Raw data Block Start

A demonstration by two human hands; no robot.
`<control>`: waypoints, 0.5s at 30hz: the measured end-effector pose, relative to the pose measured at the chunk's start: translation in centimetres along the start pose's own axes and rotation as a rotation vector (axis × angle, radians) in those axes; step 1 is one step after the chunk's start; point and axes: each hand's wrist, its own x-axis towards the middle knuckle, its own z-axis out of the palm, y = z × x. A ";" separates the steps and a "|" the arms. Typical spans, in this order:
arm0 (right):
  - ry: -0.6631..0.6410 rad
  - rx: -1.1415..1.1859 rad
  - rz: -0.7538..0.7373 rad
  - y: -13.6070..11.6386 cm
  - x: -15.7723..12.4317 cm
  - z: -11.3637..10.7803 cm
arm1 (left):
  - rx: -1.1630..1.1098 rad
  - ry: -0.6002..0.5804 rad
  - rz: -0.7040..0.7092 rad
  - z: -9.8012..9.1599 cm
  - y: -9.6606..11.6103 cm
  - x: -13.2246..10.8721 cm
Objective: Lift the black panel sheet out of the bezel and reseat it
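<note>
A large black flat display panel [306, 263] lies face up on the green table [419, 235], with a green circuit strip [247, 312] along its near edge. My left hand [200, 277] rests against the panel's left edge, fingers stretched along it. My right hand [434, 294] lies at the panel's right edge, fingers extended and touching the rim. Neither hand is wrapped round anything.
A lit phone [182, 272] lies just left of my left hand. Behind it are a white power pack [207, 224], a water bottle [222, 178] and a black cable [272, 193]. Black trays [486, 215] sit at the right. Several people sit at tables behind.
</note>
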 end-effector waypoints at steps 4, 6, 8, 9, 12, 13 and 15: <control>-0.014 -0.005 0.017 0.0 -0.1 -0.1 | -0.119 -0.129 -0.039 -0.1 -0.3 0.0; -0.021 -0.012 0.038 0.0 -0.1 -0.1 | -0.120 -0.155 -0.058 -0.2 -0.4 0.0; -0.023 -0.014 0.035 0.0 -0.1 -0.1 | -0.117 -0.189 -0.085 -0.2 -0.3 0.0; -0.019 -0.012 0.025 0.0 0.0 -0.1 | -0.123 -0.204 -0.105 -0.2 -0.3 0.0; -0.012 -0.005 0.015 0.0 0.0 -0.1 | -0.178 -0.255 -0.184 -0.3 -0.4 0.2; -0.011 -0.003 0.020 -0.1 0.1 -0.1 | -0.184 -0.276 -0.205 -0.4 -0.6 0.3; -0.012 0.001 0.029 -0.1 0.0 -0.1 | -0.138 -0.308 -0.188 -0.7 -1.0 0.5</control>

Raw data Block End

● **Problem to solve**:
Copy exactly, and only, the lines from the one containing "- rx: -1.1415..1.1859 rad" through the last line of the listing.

● **Written solution**:
  - rx: -1.1415..1.1859 rad
  - rz: -0.7538..0.7373 rad
  - y: -13.6070..11.6386 cm
  - x: -15.7723..12.4317 cm
  - z: -11.3637..10.7803 cm
arm1 (left):
  - rx: -1.1630..1.1098 rad
  - ry: -0.6002..0.5804 rad
  - rz: -0.7040..0.7092 rad
  - z: -9.8012..9.1599 cm
  - y: -9.6606..11.6103 cm
  - x: -13.2246..10.8721 cm
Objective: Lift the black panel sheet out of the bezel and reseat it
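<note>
A large black flat display panel [306, 263] lies face up on the green table [419, 235], with a green circuit strip [247, 312] along its near edge. My left hand [200, 277] rests against the panel's left edge, fingers stretched along it. My right hand [434, 294] lies at the panel's right edge, fingers extended and touching the rim. Neither hand is wrapped round anything.
A lit phone [182, 272] lies just left of my left hand. Behind it are a white power pack [207, 224], a water bottle [222, 178] and a black cable [272, 193]. Black trays [486, 215] sit at the right. Several people sit at tables behind.
</note>
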 end-effector waypoints at steps 4, 6, 8, 9, 12, 13 and 15: <control>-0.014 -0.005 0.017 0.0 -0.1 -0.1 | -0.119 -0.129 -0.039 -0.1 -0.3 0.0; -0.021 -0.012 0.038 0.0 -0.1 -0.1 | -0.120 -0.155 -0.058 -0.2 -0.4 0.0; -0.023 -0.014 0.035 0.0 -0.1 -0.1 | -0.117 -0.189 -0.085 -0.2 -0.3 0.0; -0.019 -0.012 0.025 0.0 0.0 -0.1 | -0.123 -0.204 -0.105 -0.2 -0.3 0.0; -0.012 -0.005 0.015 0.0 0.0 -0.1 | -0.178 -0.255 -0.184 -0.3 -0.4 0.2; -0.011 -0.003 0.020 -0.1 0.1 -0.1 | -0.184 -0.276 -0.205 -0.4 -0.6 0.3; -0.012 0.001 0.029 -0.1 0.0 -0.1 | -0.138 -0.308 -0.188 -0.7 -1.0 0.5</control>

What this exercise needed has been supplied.